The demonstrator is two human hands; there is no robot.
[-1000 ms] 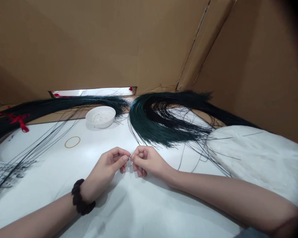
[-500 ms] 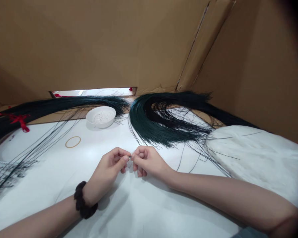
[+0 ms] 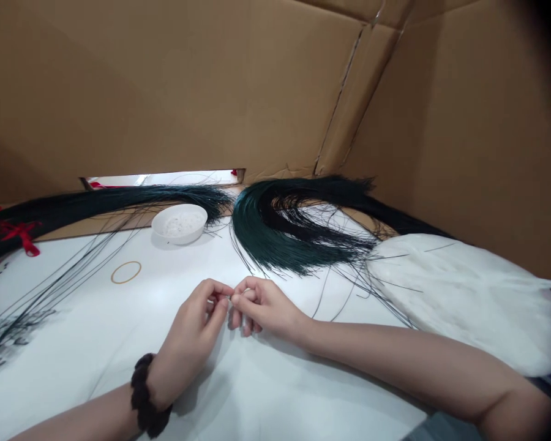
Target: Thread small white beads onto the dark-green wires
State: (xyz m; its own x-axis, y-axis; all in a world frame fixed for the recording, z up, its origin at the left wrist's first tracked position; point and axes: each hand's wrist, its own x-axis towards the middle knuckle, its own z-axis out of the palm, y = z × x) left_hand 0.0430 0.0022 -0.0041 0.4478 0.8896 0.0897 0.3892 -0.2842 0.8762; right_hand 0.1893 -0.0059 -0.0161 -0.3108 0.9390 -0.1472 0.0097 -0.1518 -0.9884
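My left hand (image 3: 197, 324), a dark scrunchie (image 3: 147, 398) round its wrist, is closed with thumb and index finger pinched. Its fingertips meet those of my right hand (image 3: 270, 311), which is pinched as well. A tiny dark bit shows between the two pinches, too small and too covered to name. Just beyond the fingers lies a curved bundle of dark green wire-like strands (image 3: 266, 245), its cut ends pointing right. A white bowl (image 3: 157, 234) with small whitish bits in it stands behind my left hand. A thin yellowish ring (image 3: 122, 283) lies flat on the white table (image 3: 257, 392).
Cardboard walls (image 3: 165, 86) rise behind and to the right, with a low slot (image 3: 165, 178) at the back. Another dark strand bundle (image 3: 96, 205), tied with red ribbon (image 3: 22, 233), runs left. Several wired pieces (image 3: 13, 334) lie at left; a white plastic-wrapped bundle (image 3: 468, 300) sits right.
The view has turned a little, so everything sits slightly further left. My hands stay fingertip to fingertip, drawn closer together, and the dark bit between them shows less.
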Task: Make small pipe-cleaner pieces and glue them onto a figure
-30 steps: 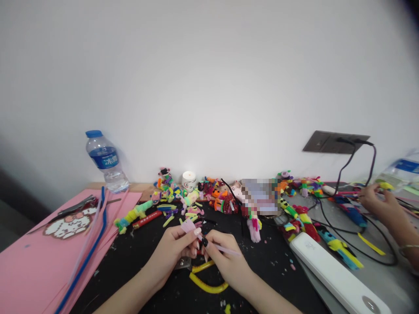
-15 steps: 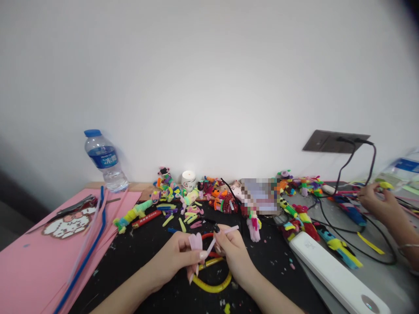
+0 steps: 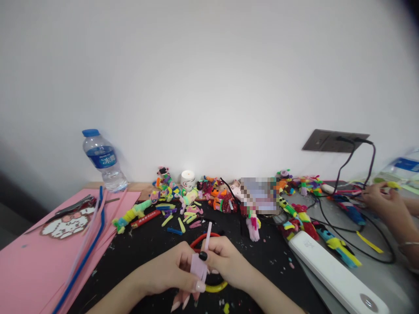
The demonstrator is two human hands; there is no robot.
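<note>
Black mat (image 3: pixel 275 264) edges lie beyond hands (image 3: pixel 170 271) (image 3: pixel 229 261) (pinching strip (image 3: pixel 197 266)).

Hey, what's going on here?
A person's left hand and right hand hold a lilac strip, its folded part between them and one end sticking up, above a black mat. A red loop and a yellow loop lie partly hidden beneath. Small pieces lie beyond. Farther right, another person's hand is by a yellow piece.

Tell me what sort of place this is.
Probably a shared indoor craft workspace: pipe-cleaner figures and short loose pieces of pipe cleaner lie around, and another person's hand shows at far right.
</note>
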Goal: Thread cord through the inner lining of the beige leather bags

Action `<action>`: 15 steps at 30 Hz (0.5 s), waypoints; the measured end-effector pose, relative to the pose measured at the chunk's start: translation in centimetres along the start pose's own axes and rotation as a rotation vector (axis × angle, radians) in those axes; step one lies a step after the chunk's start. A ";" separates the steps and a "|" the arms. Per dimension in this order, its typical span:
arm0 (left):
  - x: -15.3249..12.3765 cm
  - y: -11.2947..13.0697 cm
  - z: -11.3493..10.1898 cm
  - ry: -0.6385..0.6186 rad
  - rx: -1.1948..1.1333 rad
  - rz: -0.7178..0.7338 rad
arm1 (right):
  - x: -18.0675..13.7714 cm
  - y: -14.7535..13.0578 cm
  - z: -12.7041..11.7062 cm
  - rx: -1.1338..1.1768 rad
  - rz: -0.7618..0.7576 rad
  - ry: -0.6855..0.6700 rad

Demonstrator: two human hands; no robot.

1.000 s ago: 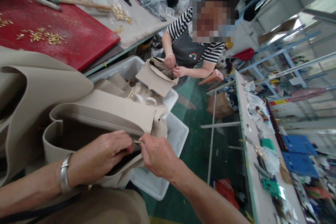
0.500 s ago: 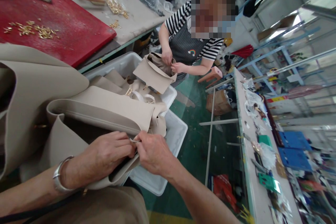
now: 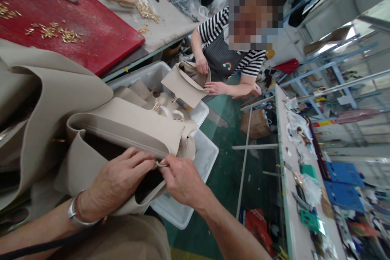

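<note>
My left hand (image 3: 114, 183) and right hand (image 3: 183, 178) meet at the open mouth of the beige bag (image 3: 131, 130) resting on my lap, fingertips of both pinched together on a small metal ring (image 3: 161, 165) at the bag's rim. The ring sits at the rim but I cannot tell whether it is fastened; I judge the fitting unfinished. Beyond the bag, white bins (image 3: 204, 158) hold more beige bags with gold hardware already on. Left of the bag, the bench (image 3: 170, 20) carries a red mat (image 3: 91, 36) strewn with loose brass fittings (image 3: 57, 34). Past the bins a co-worker in a striped shirt (image 3: 219, 28) handles another bag (image 3: 185, 83). Green floor (image 3: 225, 170), a cluttered side bench (image 3: 292, 195) to the right.
</note>
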State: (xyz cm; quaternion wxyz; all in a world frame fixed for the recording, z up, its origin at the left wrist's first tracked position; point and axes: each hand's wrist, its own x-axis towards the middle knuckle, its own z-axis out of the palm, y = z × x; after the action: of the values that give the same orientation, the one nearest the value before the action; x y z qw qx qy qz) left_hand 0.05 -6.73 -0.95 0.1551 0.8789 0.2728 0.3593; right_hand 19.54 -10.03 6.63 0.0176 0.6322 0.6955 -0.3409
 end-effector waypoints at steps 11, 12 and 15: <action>-1.3 -1.4 0.3 -0.125 -0.468 -0.157 | 0.2 0.2 0.8 0.052 0.072 0.066; -1.2 -1.5 0.3 -0.129 -0.533 -0.186 | 0.3 0.3 0.7 0.049 0.047 0.051; -0.6 -1.8 0.4 -0.147 -0.665 -0.285 | 0.3 0.7 0.3 0.024 -0.039 0.000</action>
State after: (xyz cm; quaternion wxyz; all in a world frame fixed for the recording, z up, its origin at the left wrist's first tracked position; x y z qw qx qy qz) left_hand -0.68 -5.66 -2.35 0.4998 0.7572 0.2489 0.3390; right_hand 20.01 -9.91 5.95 0.0033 0.6186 0.7038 -0.3494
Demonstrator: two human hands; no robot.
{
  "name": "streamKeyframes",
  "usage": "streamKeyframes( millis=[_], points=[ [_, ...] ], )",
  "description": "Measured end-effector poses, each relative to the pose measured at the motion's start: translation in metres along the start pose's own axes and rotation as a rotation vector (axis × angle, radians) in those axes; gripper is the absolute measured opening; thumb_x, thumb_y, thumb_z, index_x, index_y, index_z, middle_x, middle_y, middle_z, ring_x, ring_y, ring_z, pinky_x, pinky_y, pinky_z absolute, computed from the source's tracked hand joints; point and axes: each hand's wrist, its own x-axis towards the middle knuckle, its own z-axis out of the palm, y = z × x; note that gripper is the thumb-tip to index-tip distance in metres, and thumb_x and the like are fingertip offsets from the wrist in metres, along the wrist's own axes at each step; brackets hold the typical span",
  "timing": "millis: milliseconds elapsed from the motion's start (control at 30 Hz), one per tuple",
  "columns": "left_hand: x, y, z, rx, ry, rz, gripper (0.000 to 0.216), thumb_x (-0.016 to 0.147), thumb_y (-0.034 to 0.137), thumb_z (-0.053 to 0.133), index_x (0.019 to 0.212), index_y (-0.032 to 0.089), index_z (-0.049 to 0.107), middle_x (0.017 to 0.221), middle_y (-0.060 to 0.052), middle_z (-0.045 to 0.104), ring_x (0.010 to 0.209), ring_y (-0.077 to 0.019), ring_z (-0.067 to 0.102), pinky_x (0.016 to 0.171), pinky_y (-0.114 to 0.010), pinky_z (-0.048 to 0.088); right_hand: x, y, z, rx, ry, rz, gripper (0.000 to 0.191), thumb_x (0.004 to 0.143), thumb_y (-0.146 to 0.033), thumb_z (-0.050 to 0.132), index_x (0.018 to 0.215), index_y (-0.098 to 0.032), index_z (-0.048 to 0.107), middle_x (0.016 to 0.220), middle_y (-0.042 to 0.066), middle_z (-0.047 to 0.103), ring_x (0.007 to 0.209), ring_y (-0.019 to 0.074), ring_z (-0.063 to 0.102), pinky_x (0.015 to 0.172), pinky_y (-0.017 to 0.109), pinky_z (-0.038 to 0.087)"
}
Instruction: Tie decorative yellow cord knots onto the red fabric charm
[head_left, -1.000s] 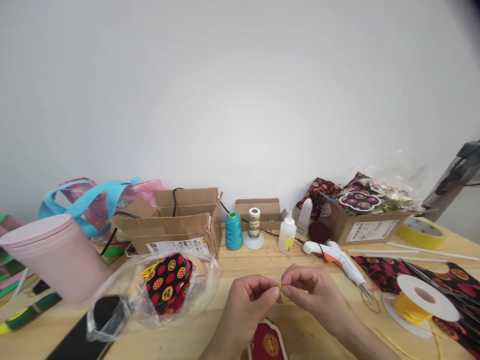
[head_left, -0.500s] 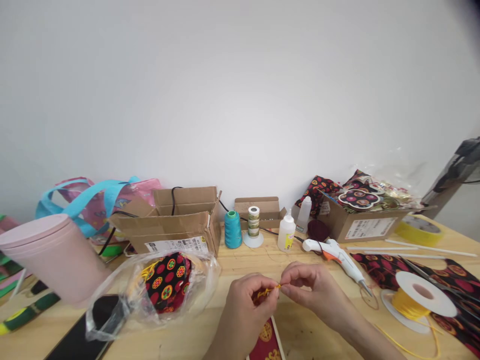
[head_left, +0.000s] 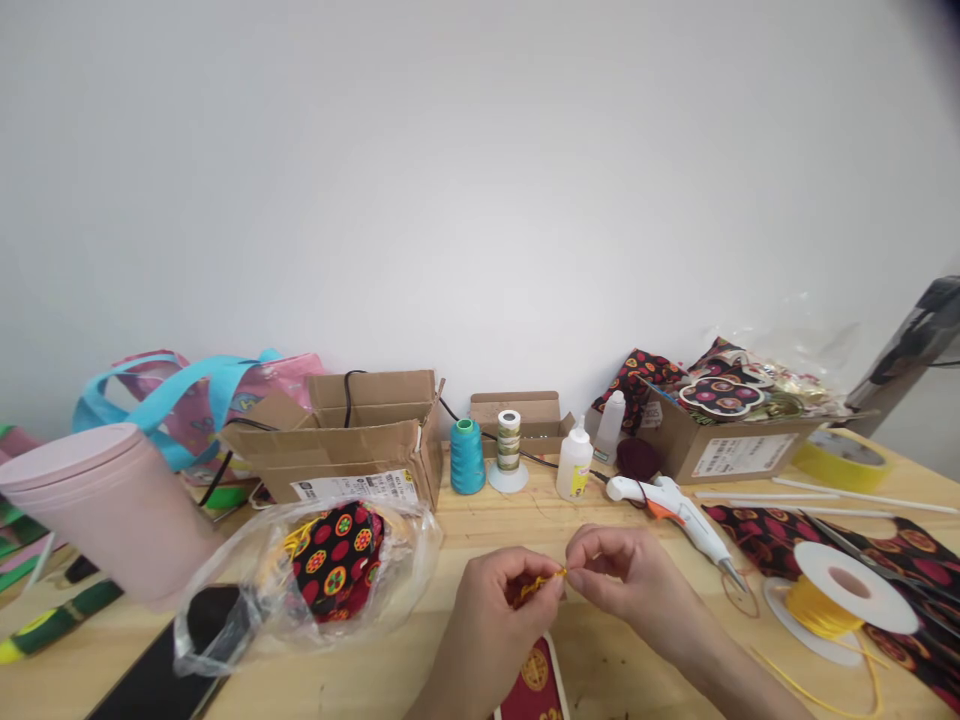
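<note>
Between my two hands a short piece of yellow cord (head_left: 534,586) is pinched, looking knotted or braided. My left hand (head_left: 495,620) is closed round most of it, thumb against forefinger; some dark red shows inside the grip, its kind hidden. The fingertips of my right hand (head_left: 626,580) pinch the cord's end, touching or nearly touching my left thumb. Below the hands lies a dark red card-like piece with gold patterns and a pale edge (head_left: 536,675), partly covered by my left hand. To the right stands a spool of yellow cord (head_left: 825,605), a loose tail trailing from it.
A white glue gun (head_left: 686,520), a glue bottle (head_left: 574,465) and a teal thread cone (head_left: 467,460) stand behind the hands. Scissors (head_left: 847,540) lie on patterned fabric at right. A plastic bag with a patterned pouch (head_left: 337,560), cardboard box (head_left: 375,450) and pink tumbler (head_left: 112,510) are left.
Both hands stay pinched on the yellow cord, with only slight finger movement. The whole view has shifted a little; nothing on the table has visibly been moved.
</note>
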Motion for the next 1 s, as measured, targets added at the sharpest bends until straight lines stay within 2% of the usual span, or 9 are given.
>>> streamKeyframes(
  millis=[100,200,333,433,800,1000],
  points=[
    [0.0008,-0.0008,0.0004,-0.175,-0.032,-0.089,0.018,0.067,0.027,0.056,0.074,0.013,0.064,0.066,-0.004,0.063,0.060,-0.0128,0.052,0.053,-0.020,0.039,0.0008,0.0022,-0.0011,0.184,-0.050,0.068,0.009,0.065,-0.024,0.057,0.060,-0.016,0.055,0.058,-0.002,0.056,0.056,0.0100,0.052,0.052,0.020,0.039],
    [0.0021,-0.0005,0.0001,-0.268,-0.034,-0.101,0.016,0.063,0.028,0.059,0.068,0.013,0.064,0.062,-0.003,0.063,0.055,-0.0101,0.050,0.050,-0.018,0.036,0.0008,0.0016,-0.0006,0.241,-0.050,0.080,0.010,0.064,-0.023,0.059,0.060,-0.015,0.055,0.057,-0.002,0.056,0.056,0.0097,0.052,0.053,0.020,0.039],
    [0.0040,-0.0011,0.0007,-0.318,-0.025,-0.146,0.016,0.063,0.029,0.059,0.062,0.013,0.063,0.048,0.003,0.054,0.040,-0.0040,0.034,0.039,-0.015,0.025,-0.0006,-0.0015,0.0010,0.204,-0.035,0.048,0.010,0.064,-0.024,0.058,0.059,-0.016,0.055,0.057,-0.002,0.055,0.055,0.0098,0.051,0.051,0.020,0.038],
    [0.0046,-0.0021,0.0013,-0.320,-0.026,-0.153,0.016,0.062,0.028,0.060,0.061,0.013,0.063,0.044,0.004,0.049,0.038,-0.0032,0.029,0.037,-0.015,0.021,-0.0011,-0.0023,0.0010,0.100,-0.015,0.006,0.010,0.065,-0.024,0.057,0.059,-0.016,0.056,0.058,-0.001,0.054,0.055,0.0096,0.049,0.050,0.019,0.038],
    [0.0035,-0.0034,-0.0002,-0.231,-0.014,-0.071,0.010,0.065,0.020,0.056,0.064,0.012,0.062,0.056,0.001,0.056,0.050,-0.0065,0.041,0.045,-0.016,0.031,-0.0005,-0.0028,-0.0016,-0.061,-0.024,-0.059,0.009,0.067,-0.020,0.055,0.060,-0.017,0.059,0.061,-0.001,0.053,0.056,0.0096,0.046,0.052,0.019,0.037],
    [0.0031,0.0004,0.0012,-0.230,-0.013,-0.081,0.008,0.065,0.018,0.055,0.063,0.012,0.060,0.053,0.002,0.052,0.048,-0.0056,0.039,0.045,-0.016,0.030,-0.0018,-0.0039,-0.0028,0.000,-0.077,-0.049,0.008,0.068,-0.019,0.054,0.060,-0.016,0.055,0.058,-0.003,0.049,0.055,0.0085,0.044,0.051,0.018,0.035]
  ],
)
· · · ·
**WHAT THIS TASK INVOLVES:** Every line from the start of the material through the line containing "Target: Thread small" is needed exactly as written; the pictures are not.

**RESPONSE AREA:**
The demonstrator is two human hands; there is no robot.
[-1000 ms] 
[-500 ms] 
[+0 ms] 
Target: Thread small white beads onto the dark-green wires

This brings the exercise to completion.